Réponse de Jérôme Clauzure, cofondateur d’iXone-Avenir numérique, un accélérateur de vos usages numériques.

Deux tendances se dégagent des observatoires menés par Avenir numérique auprès de 850 collégiens de la 6e à la 4e. La première, c’est l’utilisation d’outils de communication et d’expression que sont Snapchat, WhatsApp et Instagram. Grâce aux deux premiers, les jeunes échangent des photos, vidéos et textes dans une communication instantanée. Instagram est, lui, un outil de créativité, un espace d’expression et de reconnaissance dans la sphère Internet.

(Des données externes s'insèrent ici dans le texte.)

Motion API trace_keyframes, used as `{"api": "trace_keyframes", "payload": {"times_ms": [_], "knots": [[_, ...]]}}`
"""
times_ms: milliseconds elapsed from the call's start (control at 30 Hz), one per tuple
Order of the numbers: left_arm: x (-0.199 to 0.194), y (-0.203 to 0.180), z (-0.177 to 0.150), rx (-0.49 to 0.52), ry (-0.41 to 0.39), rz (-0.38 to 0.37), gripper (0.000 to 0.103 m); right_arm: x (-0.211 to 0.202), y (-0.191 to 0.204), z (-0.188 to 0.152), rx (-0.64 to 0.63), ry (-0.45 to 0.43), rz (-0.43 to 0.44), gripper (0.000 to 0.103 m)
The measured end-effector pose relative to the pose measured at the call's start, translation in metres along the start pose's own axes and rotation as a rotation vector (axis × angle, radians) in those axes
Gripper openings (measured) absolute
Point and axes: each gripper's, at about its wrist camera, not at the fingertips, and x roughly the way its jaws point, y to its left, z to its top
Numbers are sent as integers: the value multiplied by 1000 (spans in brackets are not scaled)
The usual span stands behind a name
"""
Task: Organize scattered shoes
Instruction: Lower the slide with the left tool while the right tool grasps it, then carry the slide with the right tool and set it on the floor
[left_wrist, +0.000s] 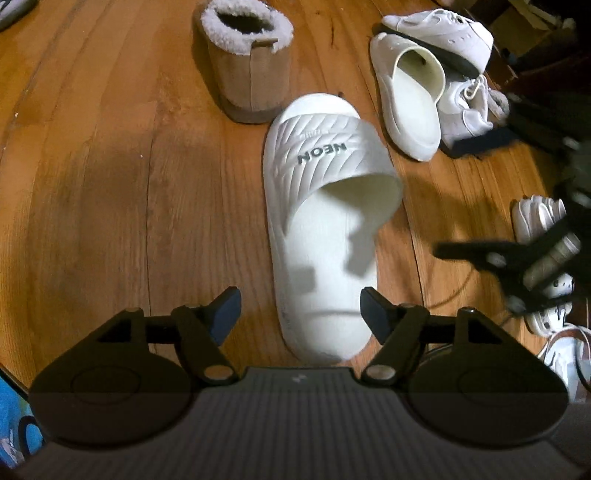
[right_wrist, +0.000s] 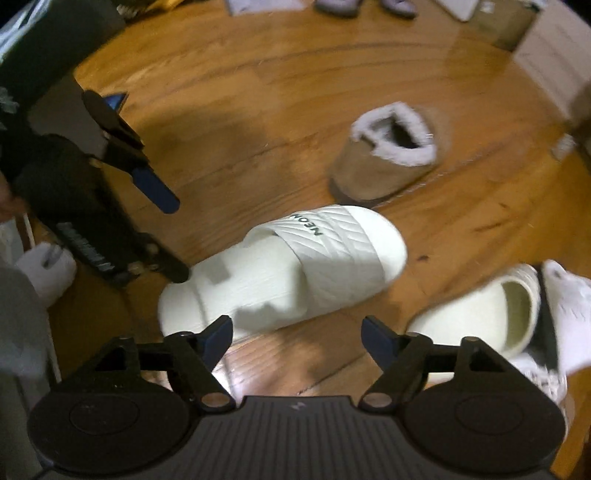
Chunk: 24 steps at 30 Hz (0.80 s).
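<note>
A white slide sandal marked NEON (left_wrist: 325, 229) lies on the wooden floor, heel toward me. My left gripper (left_wrist: 300, 314) is open, its fingers either side of the heel, not touching. In the right wrist view the same sandal (right_wrist: 295, 266) lies across the middle, with my open, empty right gripper (right_wrist: 297, 336) just in front of it. The left gripper also shows there (right_wrist: 147, 225) at the sandal's heel. A second white slide (left_wrist: 410, 103) lies at the right, and also shows in the right wrist view (right_wrist: 484, 317). A tan fleece-lined slipper (left_wrist: 247, 59) stands beyond.
White sneakers (left_wrist: 443, 33) are piled behind the second slide. More white shoes (left_wrist: 546, 266) lie at the right edge, behind the right gripper's body (left_wrist: 524, 258). Boxes and grey shoes (right_wrist: 336, 5) sit at the far side of the floor.
</note>
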Motion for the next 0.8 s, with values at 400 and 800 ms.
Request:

La deuxième tendance, c’est l’utilisation de la vidéo comme référentiel de découverte et d’apprentissage. La vidéo est un média très reconnu par les jeunes et les Youtubers sont considérés comme des personnes de confiance qui transmettent un savoir.

À partir de ces deux tendances, on discerne deux axes d’éducation numérique. Le premier, c’est quels usages et quelles utilisations des mots et des images sur Internet ? Il faut apprendre aux jeunes à protéger leurs données sur Internet. Si beaucoup (95 %) savent ce qu’est le droit à l’image et que n’importe qui ne peut pas les prendre en photo et utiliser leur image, ils sont aussi très nombreux à poster des photos et des textes de façon totalement débridée. Or, malgré ce qu’on pense, notamment sur la durée éphémère des données sur Internet, tout y reste et pour très longtemps !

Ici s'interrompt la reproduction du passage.